If you try using ChatGPT, you'll see it goes into reasoning mode (It flashes the text "Working") and takes a while when asked to do arithmetic. Chatbots that don't forbid the user from viewing the reasoning chain of thought, such as Deepseek or Mistral, reveal that these chatbots work exactly as I described:
====
Thought for 1s
Thinking
Okay, the user wants to multiply two large numbers: 63,157,997,633 and 6,311,490,009. Since these numbers are quite large, I should use the code interpreter to handle this calculation accurately. Let's write a simple piece of code to compute this product.
Code
output
generated
python
# Calculating the product of the two numbers
number1 = 63157997633
number2 = 6311490009
product = number1 * number2
product
ResultCopy
398621071049125148697
Thinking
Great, the code interpreter has given us the product of the two numbers. Now, let's present the result to the user.
====
Falsifying my claim is simple: Find a model that verifiably does basic arithmetic correctly without relying on any external tools.

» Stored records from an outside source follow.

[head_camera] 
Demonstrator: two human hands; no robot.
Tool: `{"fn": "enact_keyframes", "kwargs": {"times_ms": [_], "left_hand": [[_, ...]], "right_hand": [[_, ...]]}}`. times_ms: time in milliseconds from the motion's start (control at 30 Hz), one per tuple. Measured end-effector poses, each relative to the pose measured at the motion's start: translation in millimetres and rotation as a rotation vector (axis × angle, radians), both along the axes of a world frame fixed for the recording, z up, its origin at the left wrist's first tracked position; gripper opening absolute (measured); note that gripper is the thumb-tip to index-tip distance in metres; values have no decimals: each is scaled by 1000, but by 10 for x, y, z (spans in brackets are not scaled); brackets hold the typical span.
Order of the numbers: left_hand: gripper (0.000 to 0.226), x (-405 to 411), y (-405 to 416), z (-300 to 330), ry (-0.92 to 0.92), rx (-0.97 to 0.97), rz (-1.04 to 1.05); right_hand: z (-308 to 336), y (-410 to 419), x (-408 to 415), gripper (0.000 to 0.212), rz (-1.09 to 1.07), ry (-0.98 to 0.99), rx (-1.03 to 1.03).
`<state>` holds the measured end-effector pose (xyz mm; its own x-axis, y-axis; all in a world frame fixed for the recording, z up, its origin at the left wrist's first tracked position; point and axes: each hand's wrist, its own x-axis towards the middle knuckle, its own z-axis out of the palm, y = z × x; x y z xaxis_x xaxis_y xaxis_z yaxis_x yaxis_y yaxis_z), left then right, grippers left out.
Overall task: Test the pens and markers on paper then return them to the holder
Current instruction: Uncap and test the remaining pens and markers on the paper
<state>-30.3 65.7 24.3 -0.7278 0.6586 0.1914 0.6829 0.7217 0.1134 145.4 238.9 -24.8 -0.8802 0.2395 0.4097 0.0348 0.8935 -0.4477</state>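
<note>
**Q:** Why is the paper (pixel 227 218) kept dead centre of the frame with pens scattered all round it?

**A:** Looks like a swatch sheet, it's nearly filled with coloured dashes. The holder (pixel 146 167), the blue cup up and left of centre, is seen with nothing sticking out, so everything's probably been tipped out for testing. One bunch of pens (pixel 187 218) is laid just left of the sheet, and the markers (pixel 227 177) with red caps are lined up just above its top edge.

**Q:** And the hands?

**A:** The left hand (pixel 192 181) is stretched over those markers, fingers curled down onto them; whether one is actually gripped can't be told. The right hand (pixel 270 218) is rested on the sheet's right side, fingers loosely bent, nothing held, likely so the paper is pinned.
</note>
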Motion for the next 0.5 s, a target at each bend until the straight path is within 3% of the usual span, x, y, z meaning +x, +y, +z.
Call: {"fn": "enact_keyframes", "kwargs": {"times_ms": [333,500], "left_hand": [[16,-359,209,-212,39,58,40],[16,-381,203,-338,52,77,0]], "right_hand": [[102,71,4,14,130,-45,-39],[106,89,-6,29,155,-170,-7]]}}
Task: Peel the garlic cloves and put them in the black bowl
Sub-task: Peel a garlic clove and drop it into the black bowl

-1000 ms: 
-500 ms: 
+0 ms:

The only way to be sure a model calls no tool is to run it locally and control the network.
How are you able to use GPT-5 with tools turned off? Do you mean external tools (like searching the web)?
My understanding is that GPT models always have access to python, and it isn't something you can turn off.
I'm willing to bet this is no longer true as well. We have models that are doing better than humans at IMO.
Not really. From my brief experience they can guess the final answer but the intermediate justifications and proofs are complete hallucinated bullshit.
(Possibly because the final answer is usually some sort of neat and beatiful answer and human evaluators don't care about the final answer anyways, in any olympiad you're graded on the soundness of your reasoning.)